Ci sono decisioni che non fanno rumore, non riempiono talk show né scatenano polemiche da social, ma che segnano un cambio di passo culturale profondo. L’introduzione del congedo didattico mestruale negli Istituti di istruzione superiore “Quinto Orazio Flacco” e “Da Vinci-Nitti” di Potenza è una di queste. Una scelta che non ha nulla di ideologico e molto di concreto: riconoscere che il benessere psicofisico delle studentesse è parte integrante del diritto allo studio.
Parliamo di una misura semplice, quasi disarmante nella sua normalità. In presenza di forti dolori mestruali, documentati, le studentesse possono assentarsi senza che questo diventi una penalizzazione, un’assenza “colpevole”, una corsa a giustificazioni improbabili. Non un privilegio, ma un atto di realismo. Perché il ciclo mestruale non è un’opinione, né una scusa, ma una condizione fisiologica che, per molte ragazze, comporta dolore, affaticamento, difficoltà di concentrazione.
La scuola di Potenza ha scelto di non far finta di niente. Ha deciso che educare significa anche riconoscere i limiti del corpo, rispettarli, integrarli nella vita scolastica. È una scelta che rompe con una lunga tradizione di silenzi e minimizzazioni, quella per cui “si è sempre fatto così” e quindi si continua a fare così, anche quando così non funziona più.
C’è poi un altro aspetto che merita di essere condiviso: questa misura non sottrae nulla alla didattica, non abbassa l’asticella, non crea scorciatoie. Al contrario, rafforza l’idea di una scuola che accompagna, che comprende, che responsabilizza. Una scuola che non confonde l’uguaglianza con l’indifferenza e che sa distinguere tra parità e uniformità forzata.
In un Paese dove ancora oggi il tema delle mestruazioni è spesso trattato con imbarazzo, ironia o fastidio, la scelta dei due istituti lucani ha anche un valore educativo più ampio. Normalizza ciò che normale è, toglie il ciclo mestruale dal cono d’ombra, lo porta nello spazio pubblico della scuola con rispetto e senza clamore. È educazione civica nel senso più profondo: insegnare a convivere con le differenze senza trasformarle in stigma.
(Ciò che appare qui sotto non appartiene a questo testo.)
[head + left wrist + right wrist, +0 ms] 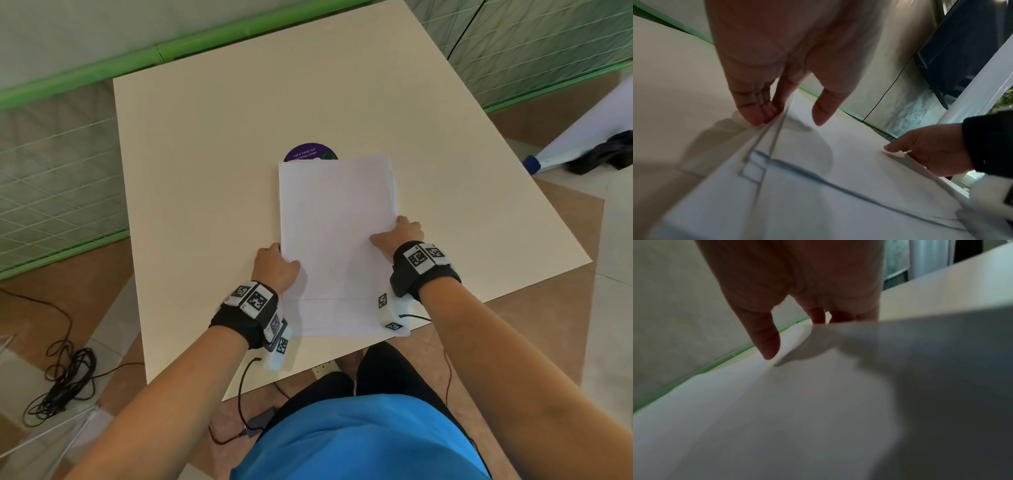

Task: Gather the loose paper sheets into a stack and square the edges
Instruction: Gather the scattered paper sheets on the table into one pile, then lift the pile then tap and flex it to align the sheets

Certo, qualcuno storcerà il naso. Succede sempre quando si prova a innovare partendo dalle persone e non dalle regole astratte. Ma è proprio qui che sta il punto: la scuola non è solo un luogo di programmi e verifiche, è una comunità viva fatta di corpi, menti, emozioni. Ignorarlo significa educare a metà.
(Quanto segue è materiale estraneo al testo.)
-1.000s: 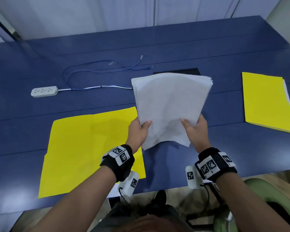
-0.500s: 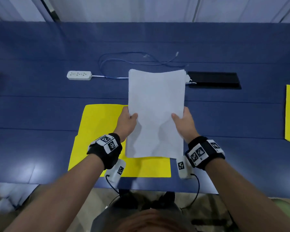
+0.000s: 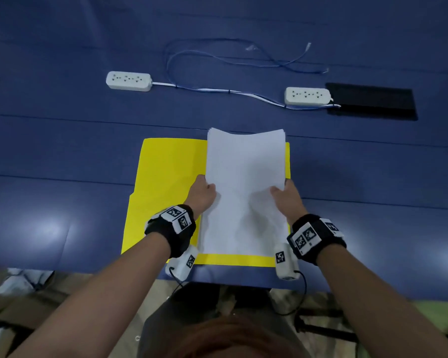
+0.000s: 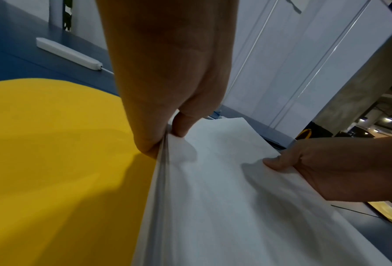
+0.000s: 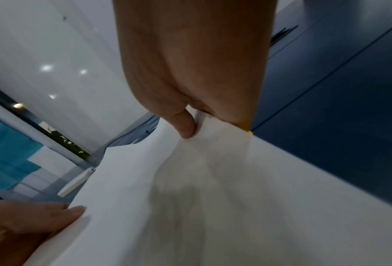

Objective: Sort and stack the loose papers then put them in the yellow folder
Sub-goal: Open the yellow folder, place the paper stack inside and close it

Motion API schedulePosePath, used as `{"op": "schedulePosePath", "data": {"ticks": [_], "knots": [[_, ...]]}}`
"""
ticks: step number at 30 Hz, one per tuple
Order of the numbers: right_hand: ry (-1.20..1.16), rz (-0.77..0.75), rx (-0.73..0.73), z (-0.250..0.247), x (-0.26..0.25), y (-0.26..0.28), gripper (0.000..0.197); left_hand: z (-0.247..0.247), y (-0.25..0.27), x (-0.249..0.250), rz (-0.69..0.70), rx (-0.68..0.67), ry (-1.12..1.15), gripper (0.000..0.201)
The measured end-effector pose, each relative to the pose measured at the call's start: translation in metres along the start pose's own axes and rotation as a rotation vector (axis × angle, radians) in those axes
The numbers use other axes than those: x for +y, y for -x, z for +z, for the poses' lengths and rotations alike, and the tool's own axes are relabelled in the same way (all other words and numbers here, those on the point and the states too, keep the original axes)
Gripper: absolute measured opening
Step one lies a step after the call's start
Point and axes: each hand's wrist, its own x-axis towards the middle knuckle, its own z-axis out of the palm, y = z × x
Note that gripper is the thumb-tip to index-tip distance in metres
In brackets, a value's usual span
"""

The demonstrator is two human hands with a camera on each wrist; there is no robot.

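A squared stack of white papers (image 3: 245, 182) lies over the right half of the open yellow folder (image 3: 166, 182) near the table's front edge. My left hand (image 3: 202, 195) pinches the stack's left edge, thumb on top and fingers underneath. My right hand (image 3: 285, 196) pinches the right edge the same way. In the left wrist view my left hand (image 4: 167, 133) grips the layered edge of the papers (image 4: 224, 198) beside the yellow folder (image 4: 54, 162). The right wrist view shows my right hand (image 5: 197, 122) holding the papers (image 5: 213, 198). The middle of the stack sags slightly between my hands.
Two white power strips (image 3: 128, 81) (image 3: 307, 96) joined by a thin blue-white cable (image 3: 217, 90) lie farther back on the blue table (image 3: 62, 151). A black flat panel (image 3: 371, 102) sits at the back right. The table's front edge runs just below my wrists.
Both hands have carried the paper stack left and down, from above the bare table onto the right half of the open yellow folder. The sheets now sit squared up.
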Motion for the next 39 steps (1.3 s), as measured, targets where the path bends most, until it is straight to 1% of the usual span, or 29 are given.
{"op": "schedulePosePath", "data": {"ticks": [3,12,17,20,22,25,27,28,30,32,33,34,37,39], "knots": [[0.022,0.036,0.012,0.006,0.015,-0.002,0.032,0.003,-0.002,-0.007,-0.019,-0.021,-0.038,0.027],[0.038,0.065,0.031,0.012,0.034,-0.001,0.034,0.01,0.0,-0.022,-0.001,0.029,-0.135,0.025],[0.069,0.069,0.035,0.008,0.039,0.001,0.046,0.01,0.0,-0.029,0.017,0.073,-0.151,0.029],[0.138,0.029,0.064,0.007,0.039,0.003,0.057,0.009,0.004,-0.029,0.045,0.11,-0.179,0.029],[0.207,0.0,0.105,0.007,0.039,0.003,0.066,0.003,0.004,-0.03,0.059,0.158,-0.209,0.03],[0.357,0.021,0.175,0.005,0.037,0.005,0.072,-0.019,0.003,-0.038,0.046,0.266,-0.261,0.029],[0.404,0.065,0.185,0.002,0.035,0.006,0.078,-0.04,0.003,-0.047,-0.022,0.353,-0.332,0.035],[0.414,0.088,0.17,0.001,0.035,0.006,0.082,-0.051,0.005,-0.051,-0.097,0.395,-0.372,0.042],[0.422,0.12,0.138,-0.001,0.036,0.005,0.089,-0.073,0.008,-0.059,-0.29,0.442,-0.415,0.064],[0.412,0.138,0.119,-0.002,0.037,0.004,0.091,-0.091,0.01,-0.069,-0.456,0.415,-0.434,0.088],[0.409,0.141,0.113,-0.002,0.037,0.004,0.092,-0.097,0.009,-0.076,-0.496,0.401,-0.458,0.096],[0.406,0.144,0.11,-0.003,0.037,0.005,0.092,-0.102,0.009,-0.08,-0.507,0.39,-0.47,0.1],[0.399,0.15,0.102,-0.003,0.039,0.004,0.093,-0.109,0.008,-0.091,-0.504,0.387,-0.433,0.106],[0.393,0.157,0.098,-0.004,0.04,0.003,0.093,-0.109,0.009,-0.092,-0.515,0.41,-0.393,0.11]]}}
L’esperienza di Potenza merita attenzione, riflessione e, perché no, imitazione. Non come modello rigido, ma come stimolo. Perché se la scuola vuole davvero essere inclusiva, deve saper guardare in faccia la realtà quotidiana degli studenti e delle studentesse. Anche quando quella realtà è scomoda. Anche quando riguarda il corpo.
Forse è da qui che passa una scuola più giusta: non dall’ennesima riforma calata dall’alto, ma da gesti concreti che riconoscono la complessità della vita. E insegnano, con l’esempio, che prendersi cura delle persone non è una concessione, ma una responsabilità educativa.